§ **HOW TO COMPLETE THIS TASK**: From the data below, return all lines holding the string "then".

=== Section Start ===

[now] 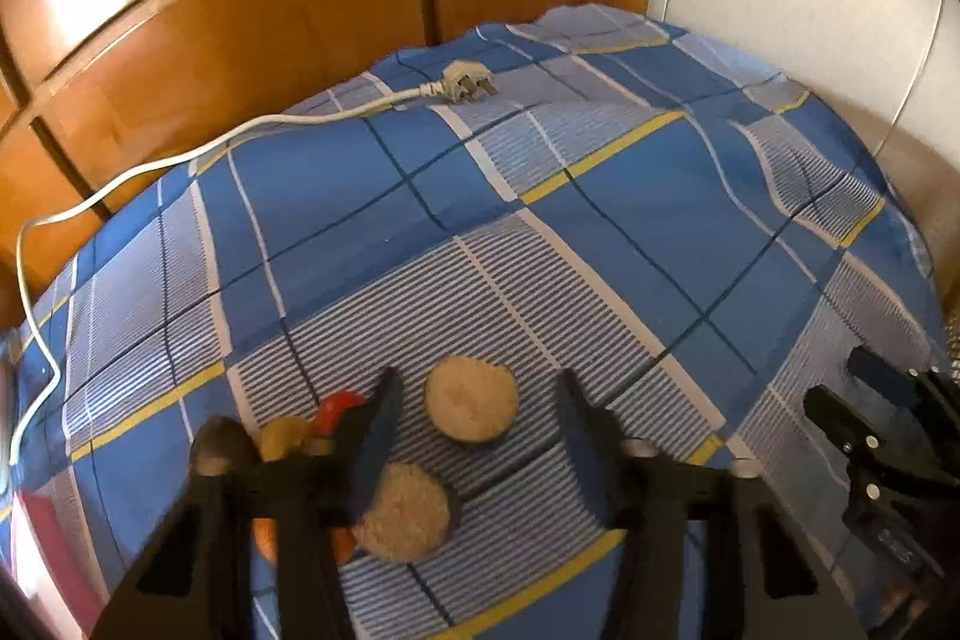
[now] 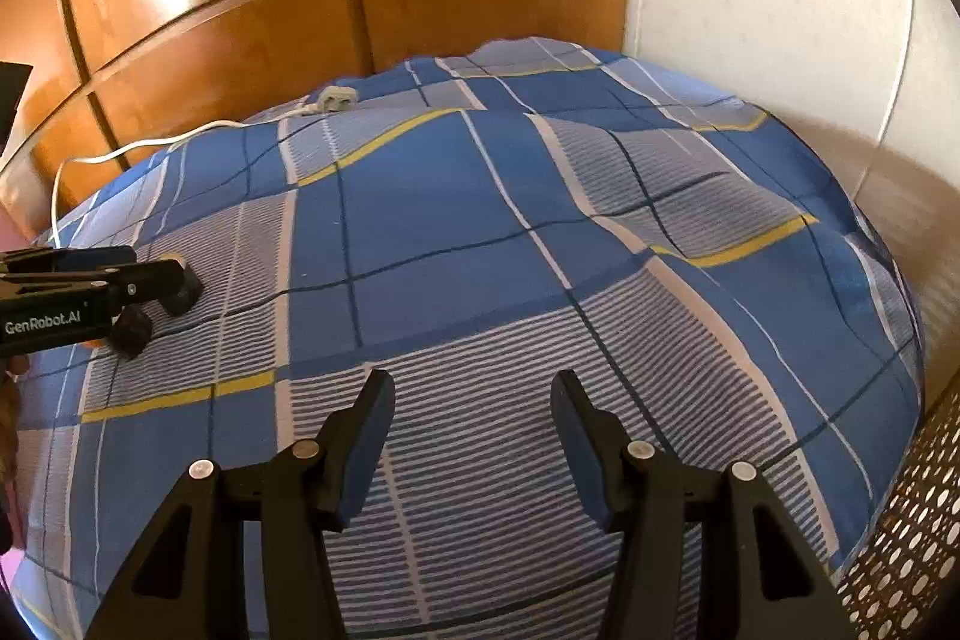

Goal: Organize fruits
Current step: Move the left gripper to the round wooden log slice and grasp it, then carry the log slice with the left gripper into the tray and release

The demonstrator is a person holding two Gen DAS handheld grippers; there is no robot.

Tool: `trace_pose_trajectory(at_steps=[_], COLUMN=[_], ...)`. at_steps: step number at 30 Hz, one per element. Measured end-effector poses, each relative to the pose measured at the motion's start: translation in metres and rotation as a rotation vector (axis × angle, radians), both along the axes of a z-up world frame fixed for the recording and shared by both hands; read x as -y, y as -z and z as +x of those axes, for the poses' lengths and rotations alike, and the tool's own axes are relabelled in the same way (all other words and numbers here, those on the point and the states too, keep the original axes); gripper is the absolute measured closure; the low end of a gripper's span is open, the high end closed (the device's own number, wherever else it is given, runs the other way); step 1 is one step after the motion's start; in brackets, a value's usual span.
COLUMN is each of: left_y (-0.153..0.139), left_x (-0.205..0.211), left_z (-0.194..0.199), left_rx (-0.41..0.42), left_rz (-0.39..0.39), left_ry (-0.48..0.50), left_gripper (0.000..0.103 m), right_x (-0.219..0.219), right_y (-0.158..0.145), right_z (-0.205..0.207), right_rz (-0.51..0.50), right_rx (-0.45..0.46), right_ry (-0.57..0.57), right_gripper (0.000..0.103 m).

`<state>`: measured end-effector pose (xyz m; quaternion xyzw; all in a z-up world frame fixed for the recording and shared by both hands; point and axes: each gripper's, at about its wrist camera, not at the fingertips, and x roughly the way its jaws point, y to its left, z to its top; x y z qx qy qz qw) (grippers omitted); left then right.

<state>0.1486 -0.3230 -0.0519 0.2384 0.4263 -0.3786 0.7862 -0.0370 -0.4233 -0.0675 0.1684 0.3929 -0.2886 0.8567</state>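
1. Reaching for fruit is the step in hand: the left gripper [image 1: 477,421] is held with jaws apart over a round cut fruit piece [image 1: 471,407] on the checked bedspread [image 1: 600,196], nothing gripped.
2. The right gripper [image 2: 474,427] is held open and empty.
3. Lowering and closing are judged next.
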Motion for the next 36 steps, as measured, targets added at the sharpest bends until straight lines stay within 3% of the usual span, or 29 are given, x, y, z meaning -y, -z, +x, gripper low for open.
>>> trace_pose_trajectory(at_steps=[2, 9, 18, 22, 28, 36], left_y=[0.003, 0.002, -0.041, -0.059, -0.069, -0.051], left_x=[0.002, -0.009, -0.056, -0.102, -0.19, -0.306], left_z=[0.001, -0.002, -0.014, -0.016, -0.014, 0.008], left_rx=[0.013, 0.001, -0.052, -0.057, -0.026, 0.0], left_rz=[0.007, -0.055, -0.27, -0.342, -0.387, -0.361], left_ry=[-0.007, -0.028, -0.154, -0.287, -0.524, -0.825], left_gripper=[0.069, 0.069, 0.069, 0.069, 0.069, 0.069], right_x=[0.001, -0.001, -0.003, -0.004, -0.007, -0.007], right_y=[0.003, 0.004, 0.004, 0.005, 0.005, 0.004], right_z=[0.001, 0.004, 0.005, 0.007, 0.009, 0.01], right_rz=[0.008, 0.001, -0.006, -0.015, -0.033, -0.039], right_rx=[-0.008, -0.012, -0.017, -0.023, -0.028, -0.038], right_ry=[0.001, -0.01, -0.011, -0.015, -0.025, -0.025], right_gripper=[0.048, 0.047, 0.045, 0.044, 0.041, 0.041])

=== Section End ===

§ **SOLUTION TO THE EXERCISE**:
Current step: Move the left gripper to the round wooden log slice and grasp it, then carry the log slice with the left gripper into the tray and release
`<state>`: measured end-effector pose (xyz m; quaternion xyzw; all in a z-up world frame fixed for the recording and shared by both hands; point and axes: each gripper's, at about its wrist camera, not at the fingertips, and x roughly the way its jaws point, y to its left, z to its top; x y z qx qy qz qw) (grippers omitted); left then right.

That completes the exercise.